→ TASK TO CARRY OUT: Leaving every image behind, reproduce the records word for word.

Dataset entries
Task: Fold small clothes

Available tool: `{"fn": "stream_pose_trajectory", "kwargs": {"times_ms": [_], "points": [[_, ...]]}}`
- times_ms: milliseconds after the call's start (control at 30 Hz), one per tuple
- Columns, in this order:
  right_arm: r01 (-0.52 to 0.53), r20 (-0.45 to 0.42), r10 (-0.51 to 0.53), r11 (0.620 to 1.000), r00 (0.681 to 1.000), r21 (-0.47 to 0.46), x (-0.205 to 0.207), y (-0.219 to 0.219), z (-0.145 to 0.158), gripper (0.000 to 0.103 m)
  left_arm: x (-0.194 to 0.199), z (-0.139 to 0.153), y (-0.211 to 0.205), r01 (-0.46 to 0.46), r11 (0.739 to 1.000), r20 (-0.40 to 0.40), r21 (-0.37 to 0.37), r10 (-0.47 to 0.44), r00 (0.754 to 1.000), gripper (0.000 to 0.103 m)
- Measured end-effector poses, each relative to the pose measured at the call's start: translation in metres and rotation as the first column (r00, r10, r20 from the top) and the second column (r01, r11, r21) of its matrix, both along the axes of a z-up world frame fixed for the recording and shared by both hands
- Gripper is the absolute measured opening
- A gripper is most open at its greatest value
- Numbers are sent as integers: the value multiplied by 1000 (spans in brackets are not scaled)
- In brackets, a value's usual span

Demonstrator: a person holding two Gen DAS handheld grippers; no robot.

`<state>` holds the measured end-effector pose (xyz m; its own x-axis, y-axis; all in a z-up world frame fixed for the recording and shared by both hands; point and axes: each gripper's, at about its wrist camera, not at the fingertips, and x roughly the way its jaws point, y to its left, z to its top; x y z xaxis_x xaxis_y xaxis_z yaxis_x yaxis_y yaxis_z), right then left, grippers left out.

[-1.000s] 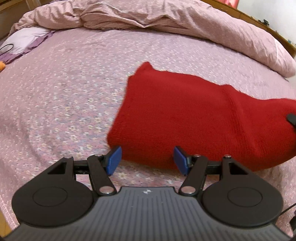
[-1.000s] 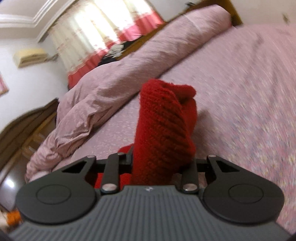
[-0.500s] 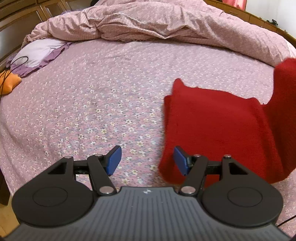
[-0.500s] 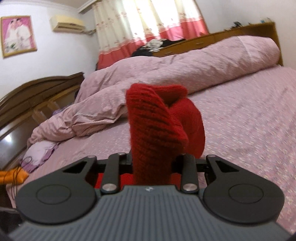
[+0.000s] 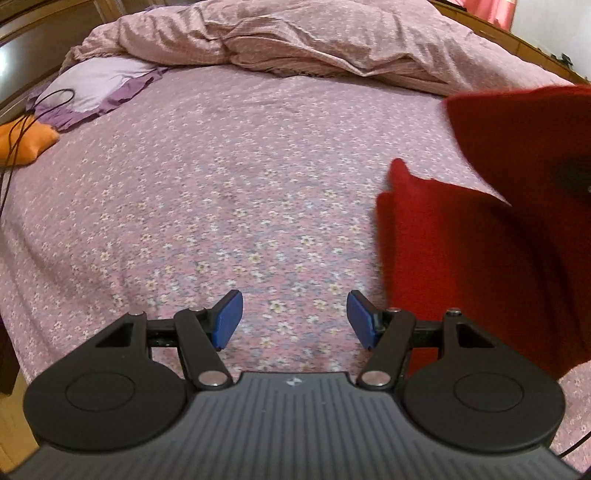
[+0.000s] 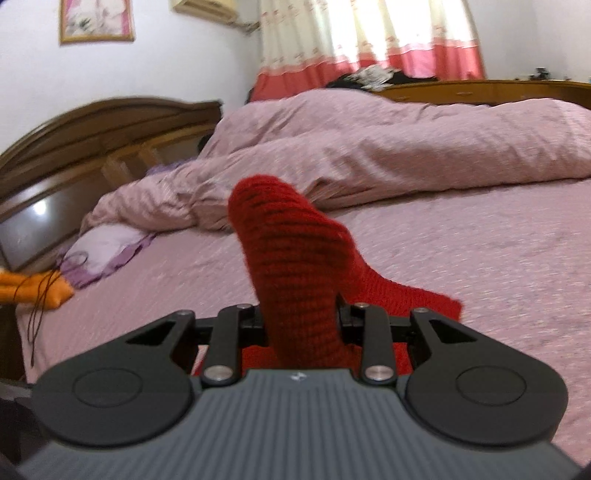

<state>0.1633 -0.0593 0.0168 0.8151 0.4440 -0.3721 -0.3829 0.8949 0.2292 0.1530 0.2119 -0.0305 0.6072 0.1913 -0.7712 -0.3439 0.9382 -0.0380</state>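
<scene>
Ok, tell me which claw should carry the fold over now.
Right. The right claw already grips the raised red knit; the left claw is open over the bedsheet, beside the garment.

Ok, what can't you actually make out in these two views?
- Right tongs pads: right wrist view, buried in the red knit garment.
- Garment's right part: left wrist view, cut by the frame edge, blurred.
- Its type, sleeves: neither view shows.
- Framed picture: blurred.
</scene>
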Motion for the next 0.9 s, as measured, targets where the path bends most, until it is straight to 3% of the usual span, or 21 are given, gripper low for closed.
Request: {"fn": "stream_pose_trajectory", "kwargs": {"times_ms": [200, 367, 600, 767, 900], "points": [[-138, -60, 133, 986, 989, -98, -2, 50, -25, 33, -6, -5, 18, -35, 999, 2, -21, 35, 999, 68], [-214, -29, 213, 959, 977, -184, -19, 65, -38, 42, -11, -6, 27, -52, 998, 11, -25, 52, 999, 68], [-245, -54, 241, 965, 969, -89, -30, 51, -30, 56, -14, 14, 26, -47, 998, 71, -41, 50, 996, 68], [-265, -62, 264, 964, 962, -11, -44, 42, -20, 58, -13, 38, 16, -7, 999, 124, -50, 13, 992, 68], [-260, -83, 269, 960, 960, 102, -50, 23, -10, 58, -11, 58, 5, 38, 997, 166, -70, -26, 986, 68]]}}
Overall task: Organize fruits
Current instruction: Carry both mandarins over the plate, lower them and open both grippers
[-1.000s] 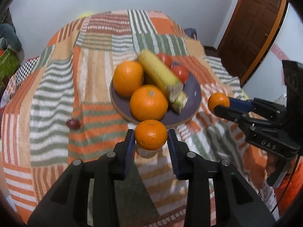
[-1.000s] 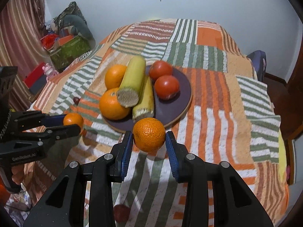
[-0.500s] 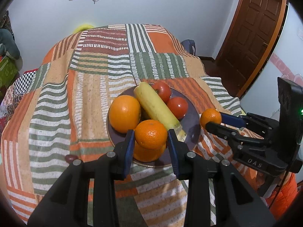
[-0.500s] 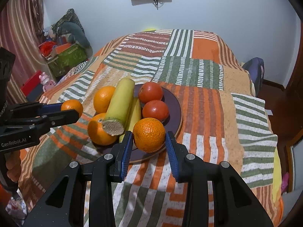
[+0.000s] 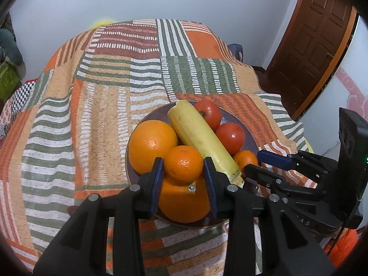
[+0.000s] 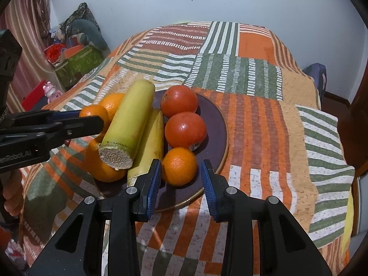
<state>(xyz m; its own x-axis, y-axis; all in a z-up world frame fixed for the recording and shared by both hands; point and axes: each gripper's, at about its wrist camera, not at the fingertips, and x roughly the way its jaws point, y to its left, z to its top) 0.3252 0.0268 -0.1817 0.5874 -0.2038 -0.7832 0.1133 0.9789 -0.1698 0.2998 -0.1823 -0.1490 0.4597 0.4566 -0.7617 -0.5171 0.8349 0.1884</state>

→ TASK RESULT:
Task: Fold small clothes

Available tool: `{"fn": "stream_pose_trajectory", "kwargs": {"times_ms": [_], "points": [[_, ...]]}}`
- times_ms: milliseconds after the call's start (control at 30 Hz), one per tuple
- Columns, in this order:
  right_arm: r01 (-0.52 to 0.53), r20 (-0.45 to 0.42), r10 (-0.51 to 0.53), r11 (0.620 to 1.000), r00 (0.681 to 1.000), r21 (-0.47 to 0.46), x (-0.205 to 0.207), y (-0.219 to 0.219), z (-0.145 to 0.158), gripper (0.000 to 0.103 m)
  left_arm: x (-0.194 to 0.199), z (-0.139 to 0.153), y (-0.211 to 0.205), r01 (-0.46 to 0.46), r11 (0.739 to 1.000), r20 (-0.40 to 0.40), r21 (-0.37 to 0.37), r10 (-0.47 to 0.44), r00 (0.754 to 1.000), gripper (0.000 to 0.103 m)
- Measured end-effector poses, each relative to the pose measured at the call's start: translation in metres and rotation as the first column (r00, r10, r20 from the top) and the second column (r01, r11, r21) of its matrix, both along the axes of a z-up world frame fixed for the recording and shared by both hands
- Gripper is the absolute measured opening
- A gripper is most open at its greatest value
- Numbers are sent as integers: the value multiplied by 1000 (spans in brackets are not scaled)
- In brackets, a value's usual span

Demonstrator: a person holding two Gen DAS handheld grippers; no robot.

`<state>` holds the measured end-effector pose (xyz m; its own x-axis, y-axis; all in a z-up world frame fixed for the recording and shared by both hands; point and axes: each gripper's, at about its wrist camera, not at the fingertips, and x roughly the way its jaws point, y to its left, z to its top; x y z xaxis_x xaxis_y xaxis_z yaxis_x yaxis_y yaxis_z), right then left, grippers left out.

[-1.000s] 
[-1.000s] 
[-0.500s] 
[-0.500s] 
[+0.000s] 
[+0.000s] 

<state>0.1633 -0.0593 0.0168 0.8151 0.4440 -0.3721 -0.3829 0.8949 0.2292 0.1530 0.2119 -0.0305 0.6072 0.1913 -0.7712 -0.3439 0.9382 -0.0380</state>
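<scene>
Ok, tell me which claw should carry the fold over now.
Right. The right claw already grips the raised red knit; the left claw is open over the bedsheet, beside the garment.

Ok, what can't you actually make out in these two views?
- Right tongs pads: right wrist view, buried in the red knit garment.
- Garment's right part: left wrist view, cut by the frame edge, blurred.
- Its type, sleeves: neither view shows.
- Framed picture: blurred.
</scene>
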Motion for the next 0.9 s, as measured, targets where the path bends most, until it is straight to 3% of the usual span, or 21 are given, gripper low for closed.
Request: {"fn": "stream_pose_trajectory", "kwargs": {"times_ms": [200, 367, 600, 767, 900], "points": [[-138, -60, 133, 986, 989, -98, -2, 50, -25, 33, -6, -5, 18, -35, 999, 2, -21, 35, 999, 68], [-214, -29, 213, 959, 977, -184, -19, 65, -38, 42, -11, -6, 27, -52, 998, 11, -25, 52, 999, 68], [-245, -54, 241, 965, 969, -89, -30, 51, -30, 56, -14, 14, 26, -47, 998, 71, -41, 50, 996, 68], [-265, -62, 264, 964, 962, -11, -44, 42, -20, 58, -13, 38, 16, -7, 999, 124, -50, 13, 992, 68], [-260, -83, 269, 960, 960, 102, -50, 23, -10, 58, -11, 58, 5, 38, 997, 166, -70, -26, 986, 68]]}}
Overall task: Organize fruits
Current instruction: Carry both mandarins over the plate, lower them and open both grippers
[-1.000s] 
[-1.000s] 
[-0.500s] 
[-0.500s] 
[+0.000s] 
[+0.000s] 
<state>(xyz m; its own x-axis, y-axis; all in a z-up world frame fixed for the recording and shared by both hands; point and axes: each gripper's, at about its wrist camera, not at the fingertips, and x roughly the way its jaws point, y to its left, z to its top) 0.3252 0.0268 -0.1817 0.5874 -0.2038 -0.7832 0.1133 0.9789 -0.1698 0.2998 -0.1823 -0.1490 0.4597 0.4566 -0.7617 -0.5171 0.8349 0.1884</state>

No additional output will be given.